The updated controlled monitoring panel surpasses other tests on the market not only because it was designed for consistency with evidence-based guidelines, but provides comprehensive coverage of key drug classes like stimulants, opioids and benzodiazepines, with an algorithmic testing approach and specimen validity testing to create a complete and accurate story about what the patient is taking, Dr. Jannetto explains.

Prior to evaluation for controlled substances, each sample is tested for adulteration. Only if the adulterant survey comes back acceptable will the sample undergo further testing, which combines liquid chromatography-tandem mass spectrometry, high-resolution accurate mass spectrometry (LC-MS/MS HRAM) with KIMS immunoassays to identify prescription or illicit drug use.

"Controlled substance monitoring, especially the interpretation of test results can be very complicated, since the pharmacokinetics and metabolic pathways of these drugs are complex," Dr. Jannetto says. "For example with opioids, some drugs metabolize to other, separate prescribable drugs. So how do you differentiate if patients are only taking the prescribed drug or also using another medication?

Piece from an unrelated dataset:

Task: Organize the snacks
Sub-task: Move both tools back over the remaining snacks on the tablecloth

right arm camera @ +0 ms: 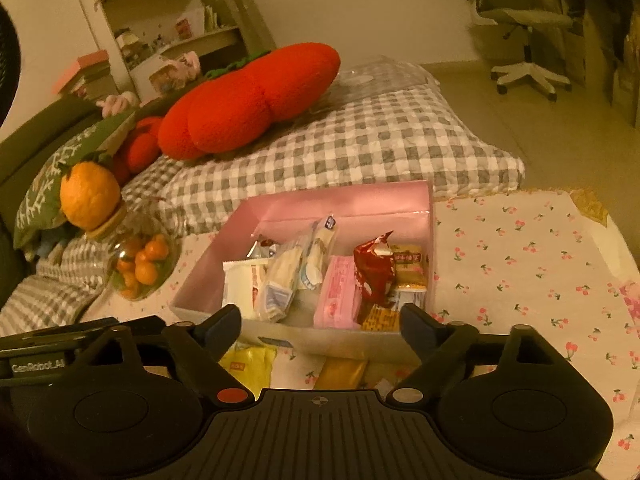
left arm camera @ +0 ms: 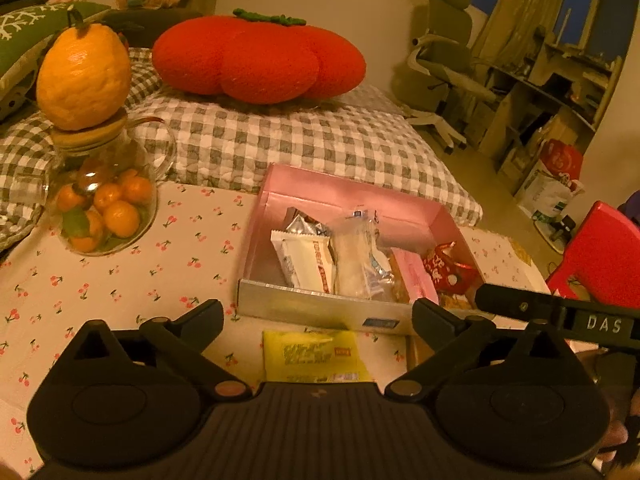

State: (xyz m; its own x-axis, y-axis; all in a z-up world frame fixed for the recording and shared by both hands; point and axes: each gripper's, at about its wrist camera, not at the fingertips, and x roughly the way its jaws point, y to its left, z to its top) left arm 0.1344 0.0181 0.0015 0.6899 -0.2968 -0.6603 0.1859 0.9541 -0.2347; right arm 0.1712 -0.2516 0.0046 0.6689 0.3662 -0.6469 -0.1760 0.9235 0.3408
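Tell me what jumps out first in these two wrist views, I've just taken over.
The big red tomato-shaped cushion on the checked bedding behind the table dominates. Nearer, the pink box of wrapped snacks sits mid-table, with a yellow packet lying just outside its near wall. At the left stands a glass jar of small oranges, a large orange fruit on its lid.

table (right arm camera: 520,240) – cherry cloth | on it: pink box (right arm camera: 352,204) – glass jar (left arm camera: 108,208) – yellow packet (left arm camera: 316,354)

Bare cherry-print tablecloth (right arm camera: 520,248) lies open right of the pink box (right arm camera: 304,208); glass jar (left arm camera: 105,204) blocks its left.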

It can quickly get complicated."

Including such information and interpretations in the laboratory-generated report, which is included in the panel, simplifies things for physicians so they don’t have to memorize all the metabolic pathways, Dr. Jannetto adds.

The panel’s interpretations also contain information about the presence of pharmaceutical impurities, which are allowable in many prescription medications, but may trigger undue scrutiny when identified through a drug screen.

For example, Dr. Jannetto says, "Oxycodone can contain up to 1% of hydrocodone, which is commonly prescribed drug in the United States. Hydrocodone is not a metabolite of oxycodone, so you have to look at the concentrations and ratio of hydrocodone to oxycodone to see if it could be a pharmaceutical impurity or represent separate use of that drug. The interpretive reporting can help put that all together."

Possessing a complete picture of a patient's controlled substance use informs physicians and assists in offering individualized patient-centered care by improving adherence, identifying misuse and diversion, reducing non-prescription substance use, diagnosing substance use disorder, and guiding medical treatment.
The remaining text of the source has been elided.